(Data provided)
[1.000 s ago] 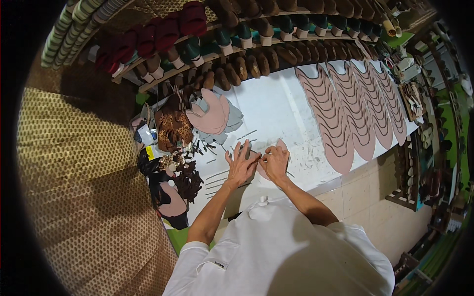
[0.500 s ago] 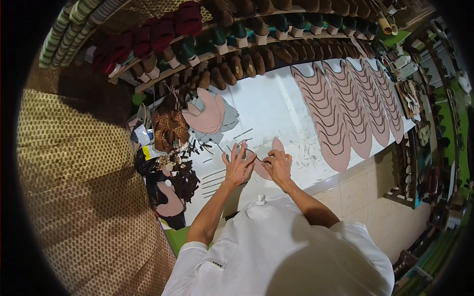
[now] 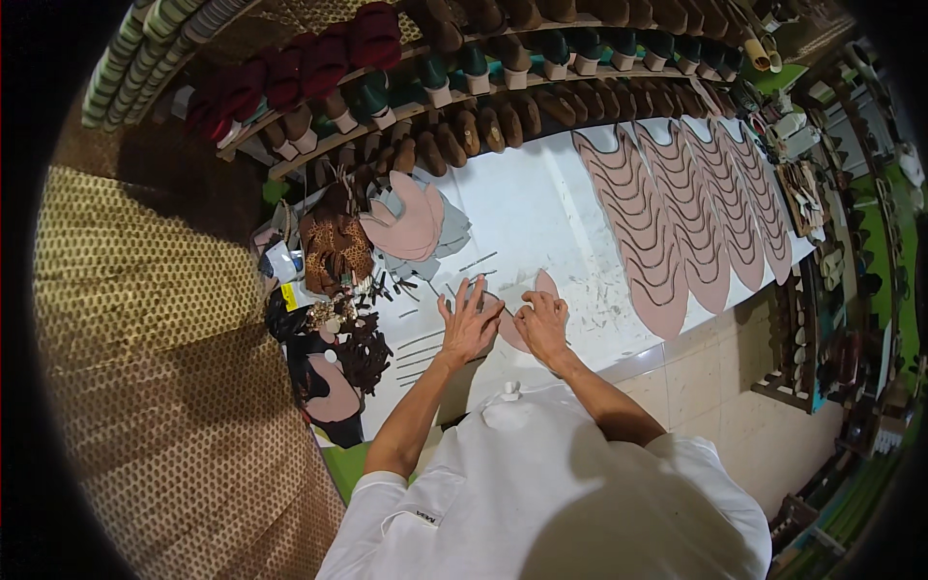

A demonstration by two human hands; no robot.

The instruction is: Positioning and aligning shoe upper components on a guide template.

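Note:
A pink, curved shoe-upper piece (image 3: 511, 334) lies on the white tabletop between my hands. One pointed end sticks out beyond my right fingers. A thin dark strip (image 3: 509, 310) runs along its inner edge. My left hand (image 3: 470, 323) rests over the piece's left side, fingers spread, with thumb and fingertips touching its edge. My right hand (image 3: 543, 323) is curled, its fingertips pinched together at the strip; the fingers partly hide what they grip. Several loose dark strips (image 3: 419, 356) lie left of my left hand.
Overlapping pink pieces with dark edging (image 3: 650, 242) lie in rows at the right. Stacked pink and grey pieces (image 3: 411, 227) sit at the back left, near leopard-print material (image 3: 333, 253) and a dark pile of scraps (image 3: 363, 353). Shoe racks (image 3: 464, 87) line the far side.
My right hand has shifted very slightly and its fingers are curled tighter. My left hand and the pink piece stay in nearly the same place.

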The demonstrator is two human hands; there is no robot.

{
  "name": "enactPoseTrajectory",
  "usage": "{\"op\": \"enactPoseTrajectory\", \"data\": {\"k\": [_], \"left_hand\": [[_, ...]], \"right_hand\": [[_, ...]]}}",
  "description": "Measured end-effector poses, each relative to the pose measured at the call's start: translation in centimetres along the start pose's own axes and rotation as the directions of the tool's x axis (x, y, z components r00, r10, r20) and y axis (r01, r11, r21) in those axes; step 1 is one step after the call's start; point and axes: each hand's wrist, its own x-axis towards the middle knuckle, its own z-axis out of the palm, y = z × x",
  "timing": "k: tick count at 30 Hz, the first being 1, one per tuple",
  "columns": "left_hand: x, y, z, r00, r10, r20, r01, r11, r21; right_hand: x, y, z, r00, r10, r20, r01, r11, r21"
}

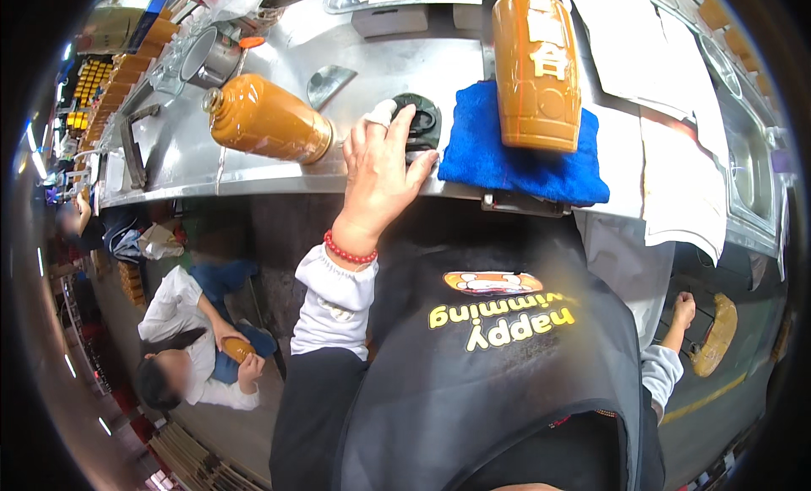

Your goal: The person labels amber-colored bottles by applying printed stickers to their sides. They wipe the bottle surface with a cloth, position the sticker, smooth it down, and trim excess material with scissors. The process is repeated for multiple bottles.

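My left hand (pixel 378 174), in a white sleeve cuff and a red bead bracelet, rests on the metal worktop. Its fingers are stretched out over a small dark dish or pad (pixel 416 124); a white wrap covers part of one finger. Left of it a glossy orange-brown bottle (pixel 270 119) stands with a narrow neck. To the right, a large brown jar (pixel 534 77) with pale raised lettering sits on a folded blue cloth (pixel 528 174). My right hand (pixel 683 310) hangs low at the right, fingers curled; what it holds, if anything, cannot be made out.
A metal pot (pixel 211 59) and a half-round scraper (pixel 329 84) lie toward the back left. White paper sheets (pixel 680 170) hang over the edge at right, beside a sink (pixel 743 166). A seated person (pixel 198 339) at lower left holds a brown piece. A yellowish object (pixel 716 335) is near my right hand.
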Motion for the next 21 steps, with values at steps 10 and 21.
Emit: {"op": "enactPoseTrajectory", "data": {"k": [10,21], "left_hand": [[1.3,-0.8,0.4,0.997,0.076,-0.008,-0.076,0.997,0.004],[4.4,-2.6,1.6,0.999,0.037,0.011,-0.038,0.972,0.232]], "right_hand": [[-13.7,-18.5,-22.7,0.533,-0.430,-0.729,0.843,0.343,0.414],[-32.1,-43.8,-29.3,0.006,-0.692,-0.721,0.978,-0.147,0.149]]}}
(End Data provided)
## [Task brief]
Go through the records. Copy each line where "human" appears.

## [Solution to the problem]
A demonstration by two human hands; no robot.
The demonstrator is two human hands; there is no robot.

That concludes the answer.